**AIM OF THE EXERCISE**
From the listing below, tally the lines that include "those". Return only the total.

+++

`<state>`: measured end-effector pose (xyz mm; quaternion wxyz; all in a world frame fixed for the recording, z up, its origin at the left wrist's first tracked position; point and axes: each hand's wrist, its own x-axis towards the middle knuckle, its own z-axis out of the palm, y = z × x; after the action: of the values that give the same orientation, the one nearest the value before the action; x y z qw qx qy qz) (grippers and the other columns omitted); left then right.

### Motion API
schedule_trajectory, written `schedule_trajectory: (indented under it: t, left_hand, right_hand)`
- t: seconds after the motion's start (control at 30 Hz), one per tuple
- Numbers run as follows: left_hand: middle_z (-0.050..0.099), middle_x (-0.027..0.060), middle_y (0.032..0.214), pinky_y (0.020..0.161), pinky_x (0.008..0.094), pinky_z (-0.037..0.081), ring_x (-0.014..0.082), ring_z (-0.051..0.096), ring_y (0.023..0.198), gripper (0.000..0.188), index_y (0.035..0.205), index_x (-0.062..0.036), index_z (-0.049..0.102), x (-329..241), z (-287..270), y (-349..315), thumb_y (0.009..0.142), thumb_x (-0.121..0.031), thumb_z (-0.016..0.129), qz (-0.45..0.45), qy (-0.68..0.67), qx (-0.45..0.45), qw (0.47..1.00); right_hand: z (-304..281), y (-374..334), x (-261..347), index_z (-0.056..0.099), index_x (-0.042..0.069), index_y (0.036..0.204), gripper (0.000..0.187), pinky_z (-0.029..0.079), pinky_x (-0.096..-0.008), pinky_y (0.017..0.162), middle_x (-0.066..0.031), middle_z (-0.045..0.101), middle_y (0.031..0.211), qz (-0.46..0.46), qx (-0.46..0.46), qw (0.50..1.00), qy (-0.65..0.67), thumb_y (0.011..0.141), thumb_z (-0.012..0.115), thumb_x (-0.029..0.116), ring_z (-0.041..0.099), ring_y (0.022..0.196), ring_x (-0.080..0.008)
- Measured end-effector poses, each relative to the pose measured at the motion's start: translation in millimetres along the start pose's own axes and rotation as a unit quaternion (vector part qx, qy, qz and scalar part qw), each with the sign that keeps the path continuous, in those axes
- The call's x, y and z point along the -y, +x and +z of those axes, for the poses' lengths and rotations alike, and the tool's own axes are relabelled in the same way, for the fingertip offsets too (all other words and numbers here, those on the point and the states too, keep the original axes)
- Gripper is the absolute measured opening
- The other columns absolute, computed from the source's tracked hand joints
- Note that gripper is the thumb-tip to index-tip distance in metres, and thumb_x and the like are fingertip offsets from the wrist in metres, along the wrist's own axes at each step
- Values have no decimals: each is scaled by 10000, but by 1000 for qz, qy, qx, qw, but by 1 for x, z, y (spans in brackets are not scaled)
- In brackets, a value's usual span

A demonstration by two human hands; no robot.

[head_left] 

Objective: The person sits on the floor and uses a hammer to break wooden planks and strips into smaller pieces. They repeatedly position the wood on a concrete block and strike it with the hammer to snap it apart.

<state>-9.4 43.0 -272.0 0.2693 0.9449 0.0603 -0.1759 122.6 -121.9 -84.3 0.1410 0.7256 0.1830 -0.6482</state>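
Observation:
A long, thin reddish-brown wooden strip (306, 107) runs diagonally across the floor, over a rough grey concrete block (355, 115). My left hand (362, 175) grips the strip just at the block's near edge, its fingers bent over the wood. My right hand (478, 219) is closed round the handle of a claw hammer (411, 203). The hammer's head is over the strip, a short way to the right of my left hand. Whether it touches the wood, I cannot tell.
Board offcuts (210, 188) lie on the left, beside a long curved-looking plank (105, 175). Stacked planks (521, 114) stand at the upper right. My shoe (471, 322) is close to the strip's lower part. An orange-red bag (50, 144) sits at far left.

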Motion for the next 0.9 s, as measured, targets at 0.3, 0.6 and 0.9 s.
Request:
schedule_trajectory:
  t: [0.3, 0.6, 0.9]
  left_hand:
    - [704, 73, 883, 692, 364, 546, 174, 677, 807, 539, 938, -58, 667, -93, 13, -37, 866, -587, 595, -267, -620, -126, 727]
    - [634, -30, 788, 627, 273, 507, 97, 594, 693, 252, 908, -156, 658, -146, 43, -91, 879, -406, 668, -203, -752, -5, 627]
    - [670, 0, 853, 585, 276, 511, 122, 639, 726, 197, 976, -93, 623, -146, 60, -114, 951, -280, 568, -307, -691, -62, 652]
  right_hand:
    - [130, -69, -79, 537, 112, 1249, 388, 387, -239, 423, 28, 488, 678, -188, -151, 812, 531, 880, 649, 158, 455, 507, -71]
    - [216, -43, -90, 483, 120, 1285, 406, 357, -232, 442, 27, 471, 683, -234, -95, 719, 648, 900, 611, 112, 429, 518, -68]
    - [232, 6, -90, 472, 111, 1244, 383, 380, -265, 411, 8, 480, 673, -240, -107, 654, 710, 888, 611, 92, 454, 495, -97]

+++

**WORKED SOLUTION**
2